▶ [EXERCISE DIRECTIONS] Data follows below. Repeat exactly the lines between the line holding "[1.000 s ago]" and the line holding "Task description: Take", inclusive, and nothing more; drop pictures.

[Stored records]
*****

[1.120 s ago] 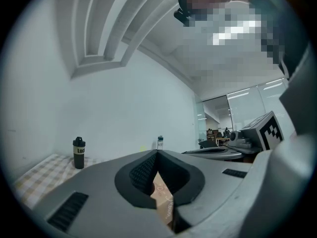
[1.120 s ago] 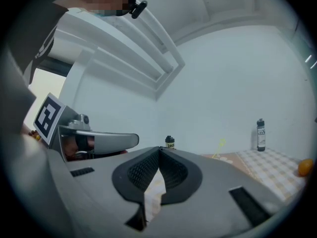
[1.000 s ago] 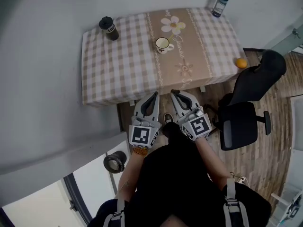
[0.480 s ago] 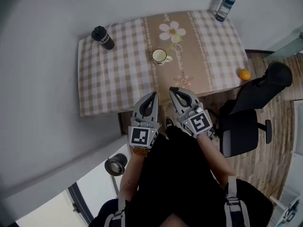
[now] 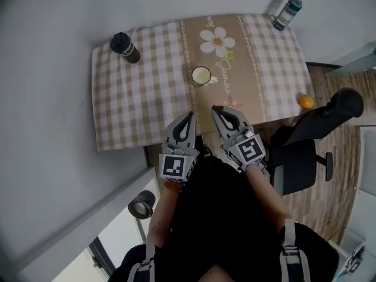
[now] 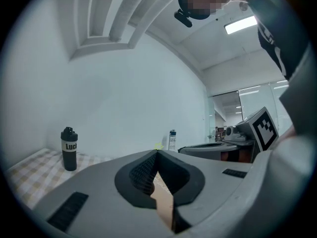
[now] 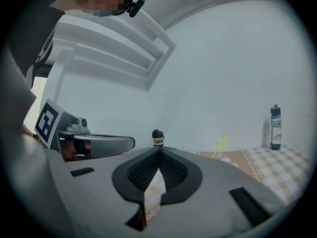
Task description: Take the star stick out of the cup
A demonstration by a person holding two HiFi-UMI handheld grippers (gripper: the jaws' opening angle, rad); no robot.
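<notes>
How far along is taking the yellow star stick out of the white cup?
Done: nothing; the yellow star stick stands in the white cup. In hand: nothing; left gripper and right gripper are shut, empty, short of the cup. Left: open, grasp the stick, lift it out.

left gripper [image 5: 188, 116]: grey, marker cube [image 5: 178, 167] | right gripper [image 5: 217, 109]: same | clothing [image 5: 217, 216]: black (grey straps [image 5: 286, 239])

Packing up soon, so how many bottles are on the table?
2. A black bottle stands near the table's far left corner, a clear bottle with a dark cap at its far right corner. Nothing there looks able to hide another.
</notes>
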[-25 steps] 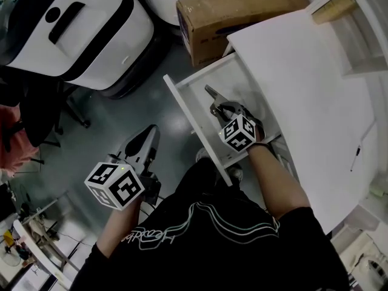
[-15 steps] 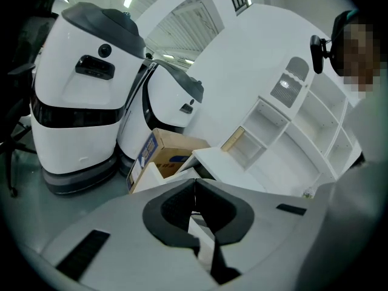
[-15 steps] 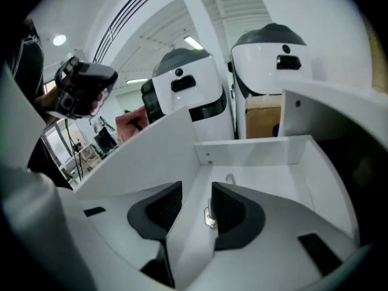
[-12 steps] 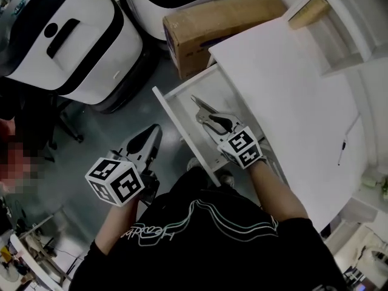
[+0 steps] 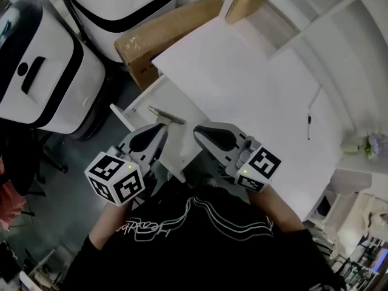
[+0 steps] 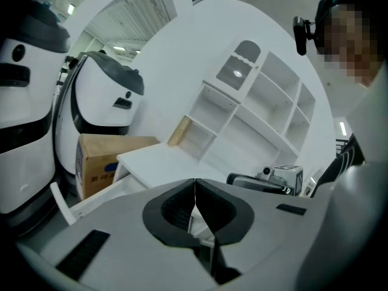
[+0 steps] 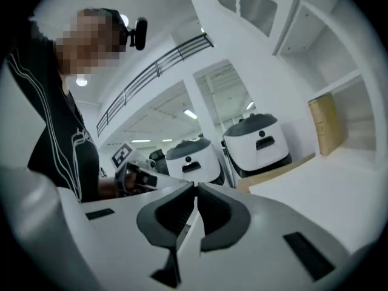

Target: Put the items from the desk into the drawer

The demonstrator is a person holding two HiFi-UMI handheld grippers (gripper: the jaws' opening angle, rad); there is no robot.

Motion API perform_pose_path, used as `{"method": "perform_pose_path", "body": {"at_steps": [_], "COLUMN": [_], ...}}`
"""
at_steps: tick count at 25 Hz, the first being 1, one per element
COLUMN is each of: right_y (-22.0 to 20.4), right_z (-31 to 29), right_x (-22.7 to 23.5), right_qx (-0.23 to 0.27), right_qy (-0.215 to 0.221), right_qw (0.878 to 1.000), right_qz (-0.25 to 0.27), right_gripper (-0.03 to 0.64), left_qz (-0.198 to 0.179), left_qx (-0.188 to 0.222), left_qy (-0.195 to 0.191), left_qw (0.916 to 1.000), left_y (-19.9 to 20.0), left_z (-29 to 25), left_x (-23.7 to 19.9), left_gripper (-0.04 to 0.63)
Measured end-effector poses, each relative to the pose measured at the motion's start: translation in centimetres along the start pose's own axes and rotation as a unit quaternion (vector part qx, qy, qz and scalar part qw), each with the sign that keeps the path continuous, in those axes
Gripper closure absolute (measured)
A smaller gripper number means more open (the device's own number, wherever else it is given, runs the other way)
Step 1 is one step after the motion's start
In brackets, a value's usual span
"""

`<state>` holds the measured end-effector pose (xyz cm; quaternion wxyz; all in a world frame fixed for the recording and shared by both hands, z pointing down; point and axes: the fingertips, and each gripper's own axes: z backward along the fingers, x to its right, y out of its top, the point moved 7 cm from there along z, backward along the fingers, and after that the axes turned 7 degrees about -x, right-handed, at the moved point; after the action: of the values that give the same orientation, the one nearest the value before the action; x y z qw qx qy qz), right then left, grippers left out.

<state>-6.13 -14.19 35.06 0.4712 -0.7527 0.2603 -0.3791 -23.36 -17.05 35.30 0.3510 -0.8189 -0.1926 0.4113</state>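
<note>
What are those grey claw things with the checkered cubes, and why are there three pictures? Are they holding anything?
There is no robot here. A person holds two grey claw tools, called grippers, one in each hand. The picture looking down comes from a camera on the person's head. It shows the left gripper and the right gripper near an open white drawer, where a flat grey item lies. The other two pictures come from small cameras riding on each gripper, looking along its claws. Both claws are shut and hold nothing. On the white desk lies a thin pen. A brown cardboard box stands beside the desk.
</note>
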Motion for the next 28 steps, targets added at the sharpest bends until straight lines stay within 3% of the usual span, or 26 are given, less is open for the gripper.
{"method": "perform_pose_path", "body": {"at_steps": [5, 11, 15, 21, 28], "right_y": [1.5, -0.6, -2.5, -5.3, -10.3], "right_z": [9.2, 21.9, 29.5, 37.8, 43.8], "right_x": [-0.8, 1.3, 3.1, 7.0, 14.1], "right_qx": [0.049, 0.069, 0.074, 0.052, -0.012], "right_qy": [-0.054, -0.158, -0.243, -0.332, -0.432], "right_qw": [0.997, 0.985, 0.967, 0.942, 0.901], "right_qz": [0.018, -0.018, -0.03, -0.023, -0.034], "right_gripper": [0.568, 0.565, 0.558, 0.448, 0.406], "left_qz": [-0.039, -0.064, -0.074, -0.09, -0.1], "left_qx": [-0.017, -0.043, -0.063, -0.088, -0.104], "left_qy": [-0.042, -0.08, -0.098, -0.106, -0.096], "left_qw": [0.9982, 0.9939, 0.9904, 0.9864, 0.9849], "left_y": [0.8, -0.1, -1.4, -3.2, -4.5], "left_z": [-4.4, -9.7, -13.4, -17.4, -19.8], "left_x": [7.1, 15.7, 20.4, 25.4, 28.2], "left_gripper": [0.574, 0.574, 0.574, 0.574, 0.574]}}
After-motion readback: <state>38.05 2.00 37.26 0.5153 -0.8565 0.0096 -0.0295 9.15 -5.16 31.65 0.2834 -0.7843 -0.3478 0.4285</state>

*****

▶ [SOLUTION TO THE PROBLEM]
[1.000 s ago] 
[0.480 s ago] 
[now] 
[now] 
[now] 
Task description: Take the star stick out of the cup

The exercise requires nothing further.